Segment Start: DATASET SECTION
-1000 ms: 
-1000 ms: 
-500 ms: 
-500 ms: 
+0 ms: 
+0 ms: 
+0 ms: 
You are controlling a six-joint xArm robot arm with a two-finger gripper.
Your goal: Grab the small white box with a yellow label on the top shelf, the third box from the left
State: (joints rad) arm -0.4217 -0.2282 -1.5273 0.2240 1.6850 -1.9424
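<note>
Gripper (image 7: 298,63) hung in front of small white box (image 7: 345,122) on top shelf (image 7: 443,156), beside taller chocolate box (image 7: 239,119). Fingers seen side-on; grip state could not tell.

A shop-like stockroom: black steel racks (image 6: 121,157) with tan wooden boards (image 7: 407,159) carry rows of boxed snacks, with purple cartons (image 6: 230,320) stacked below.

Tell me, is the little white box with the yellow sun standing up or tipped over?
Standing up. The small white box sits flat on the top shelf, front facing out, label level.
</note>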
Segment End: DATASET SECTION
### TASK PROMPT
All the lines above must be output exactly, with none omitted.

### SOLUTION TO THIS EXERCISE
-1000 ms: 
-1000 ms: 
-500 ms: 
-500 ms: 
+0 ms: 
+0 ms: 
+0 ms: 
You are controlling a six-joint xArm robot arm with a two-finger gripper.
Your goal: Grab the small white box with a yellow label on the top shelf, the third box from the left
State: (joints rad) arm -0.4217 -0.2282 -1.5273 0.2240 1.6850 -1.9424
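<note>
Gripper (image 7: 298,63) hung in front of small white box (image 7: 345,122) on top shelf (image 7: 443,156), beside taller chocolate box (image 7: 239,119). Fingers seen side-on; grip state could not tell.

A shop-like stockroom: black steel racks (image 6: 121,157) with tan wooden boards (image 7: 407,159) carry rows of boxed snacks, with purple cartons (image 6: 230,320) stacked below.

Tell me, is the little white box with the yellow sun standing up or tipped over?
Standing up. The small white box sits flat on the top shelf, front facing out, label level.
</note>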

Output is complete for this exercise.